Taking the line with "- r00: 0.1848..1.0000" as the first and the line with "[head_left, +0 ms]" as the last, set down the lines below exactly, pictures excluded.

Data:
BEGIN
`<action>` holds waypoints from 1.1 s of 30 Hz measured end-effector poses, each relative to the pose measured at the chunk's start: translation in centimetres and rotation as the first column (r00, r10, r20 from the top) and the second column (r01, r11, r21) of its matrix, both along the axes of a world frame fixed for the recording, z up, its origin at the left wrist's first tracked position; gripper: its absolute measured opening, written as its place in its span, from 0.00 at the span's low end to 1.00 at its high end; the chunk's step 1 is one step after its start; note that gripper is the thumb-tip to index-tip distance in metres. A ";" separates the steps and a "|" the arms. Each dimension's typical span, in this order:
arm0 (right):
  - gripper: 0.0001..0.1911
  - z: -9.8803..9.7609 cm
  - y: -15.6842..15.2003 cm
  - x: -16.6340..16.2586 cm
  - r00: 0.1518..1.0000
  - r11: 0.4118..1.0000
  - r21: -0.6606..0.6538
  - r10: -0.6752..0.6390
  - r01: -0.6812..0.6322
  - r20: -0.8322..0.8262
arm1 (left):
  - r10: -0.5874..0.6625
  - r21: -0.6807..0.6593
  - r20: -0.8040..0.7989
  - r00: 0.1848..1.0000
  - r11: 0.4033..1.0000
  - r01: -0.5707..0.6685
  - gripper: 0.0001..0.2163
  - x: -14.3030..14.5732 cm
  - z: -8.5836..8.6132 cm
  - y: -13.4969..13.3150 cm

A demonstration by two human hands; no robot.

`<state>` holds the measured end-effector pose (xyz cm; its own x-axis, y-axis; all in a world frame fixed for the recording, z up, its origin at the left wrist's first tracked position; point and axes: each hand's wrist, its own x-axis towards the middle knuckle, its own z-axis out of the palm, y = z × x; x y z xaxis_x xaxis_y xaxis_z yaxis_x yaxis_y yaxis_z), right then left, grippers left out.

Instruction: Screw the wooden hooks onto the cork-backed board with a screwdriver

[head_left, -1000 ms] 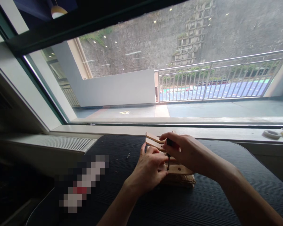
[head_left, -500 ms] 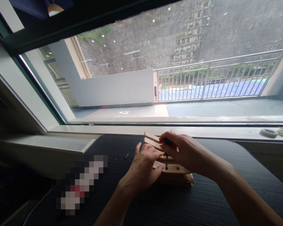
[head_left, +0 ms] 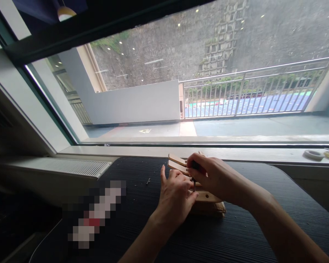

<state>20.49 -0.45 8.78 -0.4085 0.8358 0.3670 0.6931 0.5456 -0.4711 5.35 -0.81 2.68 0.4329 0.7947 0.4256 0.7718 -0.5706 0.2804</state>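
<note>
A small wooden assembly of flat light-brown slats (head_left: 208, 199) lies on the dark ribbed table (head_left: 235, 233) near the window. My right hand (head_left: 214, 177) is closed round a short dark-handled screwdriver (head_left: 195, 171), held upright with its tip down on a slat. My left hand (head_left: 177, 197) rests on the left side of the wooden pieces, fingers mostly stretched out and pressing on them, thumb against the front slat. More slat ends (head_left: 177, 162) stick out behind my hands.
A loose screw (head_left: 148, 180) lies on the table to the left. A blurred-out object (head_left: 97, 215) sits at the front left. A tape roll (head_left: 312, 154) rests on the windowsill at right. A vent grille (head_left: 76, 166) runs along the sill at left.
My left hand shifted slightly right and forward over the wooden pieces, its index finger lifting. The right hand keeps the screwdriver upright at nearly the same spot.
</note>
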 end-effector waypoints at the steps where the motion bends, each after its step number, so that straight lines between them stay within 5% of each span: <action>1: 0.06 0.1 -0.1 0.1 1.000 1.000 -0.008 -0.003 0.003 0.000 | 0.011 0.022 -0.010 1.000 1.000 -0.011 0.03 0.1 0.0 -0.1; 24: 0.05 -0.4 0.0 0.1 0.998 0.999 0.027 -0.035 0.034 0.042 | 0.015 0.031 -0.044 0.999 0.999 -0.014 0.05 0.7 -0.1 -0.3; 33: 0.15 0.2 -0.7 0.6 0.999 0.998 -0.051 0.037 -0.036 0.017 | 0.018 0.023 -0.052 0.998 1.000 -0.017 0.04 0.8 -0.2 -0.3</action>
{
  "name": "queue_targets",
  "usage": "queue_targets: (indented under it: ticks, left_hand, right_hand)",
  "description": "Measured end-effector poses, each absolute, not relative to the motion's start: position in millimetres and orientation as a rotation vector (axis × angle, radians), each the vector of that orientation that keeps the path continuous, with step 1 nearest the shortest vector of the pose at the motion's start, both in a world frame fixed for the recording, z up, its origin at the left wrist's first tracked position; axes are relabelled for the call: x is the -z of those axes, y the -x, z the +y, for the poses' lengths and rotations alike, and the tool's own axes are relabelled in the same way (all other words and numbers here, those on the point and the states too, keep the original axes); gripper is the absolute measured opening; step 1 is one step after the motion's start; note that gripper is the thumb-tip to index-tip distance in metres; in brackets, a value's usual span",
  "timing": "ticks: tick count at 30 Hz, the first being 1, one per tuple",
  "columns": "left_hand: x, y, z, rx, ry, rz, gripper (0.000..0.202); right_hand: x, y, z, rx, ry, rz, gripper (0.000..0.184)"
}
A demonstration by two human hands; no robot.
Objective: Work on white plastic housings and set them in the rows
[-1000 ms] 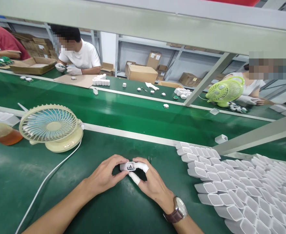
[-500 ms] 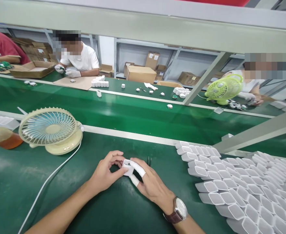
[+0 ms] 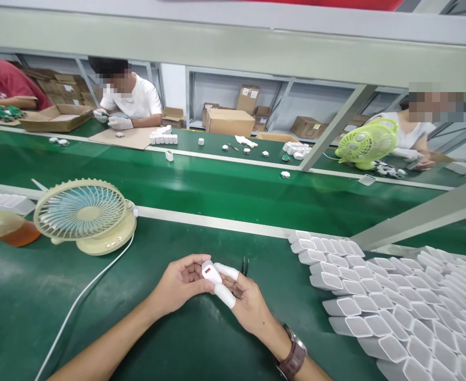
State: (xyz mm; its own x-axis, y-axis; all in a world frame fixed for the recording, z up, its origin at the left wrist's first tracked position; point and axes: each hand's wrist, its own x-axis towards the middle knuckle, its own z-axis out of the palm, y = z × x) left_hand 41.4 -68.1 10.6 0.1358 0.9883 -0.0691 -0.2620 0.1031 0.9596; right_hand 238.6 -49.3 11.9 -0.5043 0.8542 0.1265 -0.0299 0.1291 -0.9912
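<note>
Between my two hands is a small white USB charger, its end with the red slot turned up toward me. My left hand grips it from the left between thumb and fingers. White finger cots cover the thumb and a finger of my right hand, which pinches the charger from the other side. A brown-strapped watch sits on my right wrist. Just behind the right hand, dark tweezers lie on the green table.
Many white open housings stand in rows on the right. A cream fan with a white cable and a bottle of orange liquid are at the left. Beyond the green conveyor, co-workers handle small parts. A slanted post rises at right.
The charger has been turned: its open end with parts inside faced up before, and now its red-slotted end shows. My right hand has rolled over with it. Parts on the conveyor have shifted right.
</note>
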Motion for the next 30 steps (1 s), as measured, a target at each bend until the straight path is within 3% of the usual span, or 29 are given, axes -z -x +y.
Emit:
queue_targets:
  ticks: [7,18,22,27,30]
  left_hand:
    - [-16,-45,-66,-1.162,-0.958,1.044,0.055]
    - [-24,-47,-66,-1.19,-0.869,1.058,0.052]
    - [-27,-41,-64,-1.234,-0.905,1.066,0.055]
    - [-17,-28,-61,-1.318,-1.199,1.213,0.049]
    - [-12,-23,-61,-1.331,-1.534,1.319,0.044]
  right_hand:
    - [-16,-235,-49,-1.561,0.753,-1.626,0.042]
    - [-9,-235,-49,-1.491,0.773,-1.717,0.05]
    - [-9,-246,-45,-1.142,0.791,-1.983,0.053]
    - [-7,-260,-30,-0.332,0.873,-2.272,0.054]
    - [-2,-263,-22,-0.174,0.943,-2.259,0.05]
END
The completed task:
  - r00: 0.1848..1.0000
  - r11: 0.4033..1.0000
  - r01: -0.5707..0.6685
  - gripper: 0.0001..0.2163
  - x: -14.3030..14.5732 cm
  - z: -8.5836..8.6132 cm
  - y: -13.4969..13.3150 cm

A demonstration by two human hands; no robot.

`<state>` holds the measured end-effector pose (xyz cm; its own x-axis, y-axis; all in a world frame fixed for the recording, z up, its origin at the left wrist's first tracked position; point and axes: each hand's wrist, its own x-axis towards the middle knuckle, its own z-axis out of the palm, y = z × x; x y z xaxis_x xaxis_y xaxis_z yaxis_x yaxis_y yaxis_z), right then left, grippers left out.

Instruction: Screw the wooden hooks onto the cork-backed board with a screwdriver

[head_left, -1000 ms] 
[head_left, -500 ms] 
[head_left, +0 ms] 

No additional answer is needed here.